Having a more thorough and relatable understanding of cache can change your architectural approach, lower project costs, and shorten timelines. This article will explain why it’s worth investing your time toward a better understanding.
When it first opened, you could go in and quickly get any coffee whenever you wanted. You’d walk in, head toward the counter, read over the menu, chat briefly with the cashier, and place your order.
The barista, just finishing another order, would receive the request and promptly start working on yours. He brews the espresso. He steams some milk. He grabs a porcelain cup and craftily combines all the ingredients to complete your order. When he’s ready, he’d call your name and serve it to you. You’d walk away enjoying the result of your request and he stays there to work on the next order.
Everything continues to go well until the coffee shop gets a nudge from a popular TV show. Next week, people start coming from all over to try this trendy coffee shop. Now when you walk in, there’s a minimum of 10 people waiting in line ahead of you; each of them browsing the menu and chatting with the cashier just like you did. Despite the influx of coffee chasers, there's still only one cashier and one barista working. Waiting for 2, 3, or 4 orders can be bearable... but waiting for 10? The ever-growing delays result in frustration and people start to leave.

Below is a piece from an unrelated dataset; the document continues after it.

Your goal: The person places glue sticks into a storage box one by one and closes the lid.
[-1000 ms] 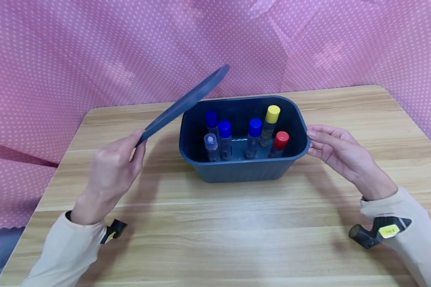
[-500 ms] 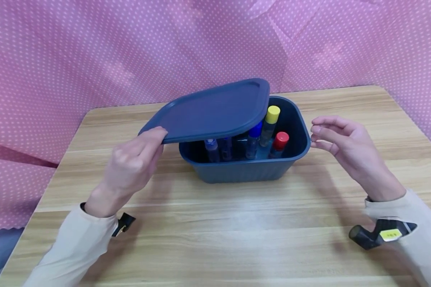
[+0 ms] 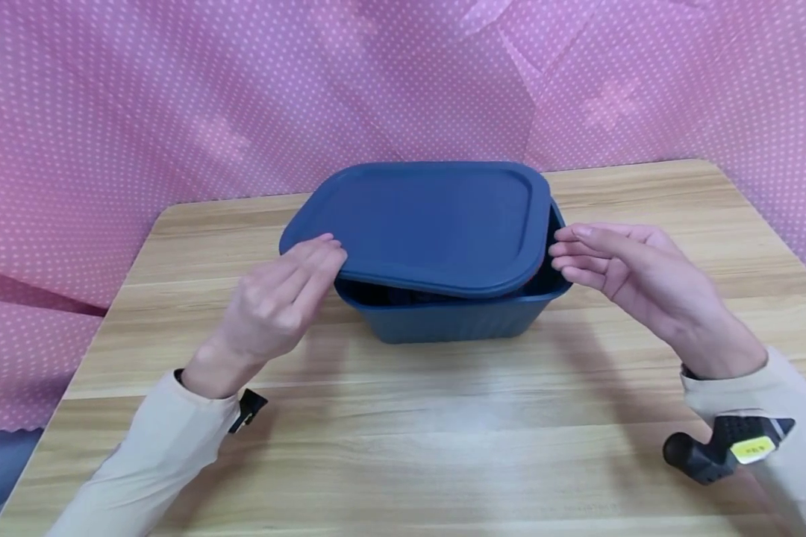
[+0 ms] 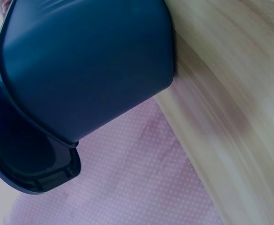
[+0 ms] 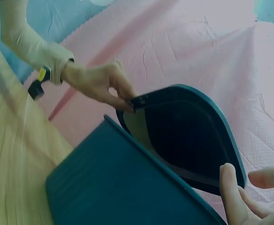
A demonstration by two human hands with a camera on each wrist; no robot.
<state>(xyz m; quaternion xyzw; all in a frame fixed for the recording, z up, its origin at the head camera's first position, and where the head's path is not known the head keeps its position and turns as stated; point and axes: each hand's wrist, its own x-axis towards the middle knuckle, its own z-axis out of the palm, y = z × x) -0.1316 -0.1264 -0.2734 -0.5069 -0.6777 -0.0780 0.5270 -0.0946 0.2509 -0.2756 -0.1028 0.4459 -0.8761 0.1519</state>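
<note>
A dark blue plastic lid (image 3: 430, 224) lies tilted over a matching rectangular box (image 3: 450, 324), shifted left so that a strip of the box's right end is uncovered. My left hand (image 3: 275, 306) pinches the lid's front left corner. With fingers extended, my right hand (image 3: 645, 276) is at the box's right rim, close to the lid's right edge; whether it touches the lid is unclear. The right wrist view shows the lid's underside (image 5: 188, 131) raised off the box rim. The bottles inside the box are now almost wholly hidden.
Box and hands are on or over a wood-grain table (image 3: 443, 447). A pink dotted cloth (image 3: 403, 82) hangs right behind the table's far edge. Each sleeve carries a black wrist camera, the right one (image 3: 719, 447) near the table's right side.
My left hand has brought the lid rightward and down from a steep tilt to nearly flat over the box, covering the capped bottles. The right hand drew slightly off the rim, then came back in.
</note>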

The coffee shop attempts to remedy the problem by hiring additional staff. Now they have 2 active cashiers, 3 baristas, and additional staff available on-call. They're able to take orders twice as fast and have the complementary resources available to complete them.
Business picks up again due to their ability to meet demand, but this causes their popularity to grow even further. Now instead of a 10 person wait, there are spikes of 20, 30, and even 40 people at a time. The additional staff helped at first, but there just aren’t enough coffee machines, not enough space to move around, and not enough resources to handle this growing level of traffic. Frustrated customers start leaving again, but this time in higher volumes.
If the coffee shop experiences a large influx in customers, it doesn’t make sense to prepare each order individually; the orders should be prepared in larger quantities ahead of time.
Let’s say the shop only offers 10 unique items on their menu and expects 50 customers to show up at lunch. This means some of the orders have to be duplicates and will likely lean toward the more popular items. Instead of brewing each individual’s cup of coffee on-demand, it makes more sense to brew a carafe.
With this new approach, they’re able to significantly decrease the turnaround time on each customer’s order. What would take minutes per person is now down to seconds. Consider waiting in line again: 50 people in front of you could’ve taken nearly an hour when brewing on a cup-by-cup basis, but now it takes just a few minutes. More orders are being completed and less customers are leaving.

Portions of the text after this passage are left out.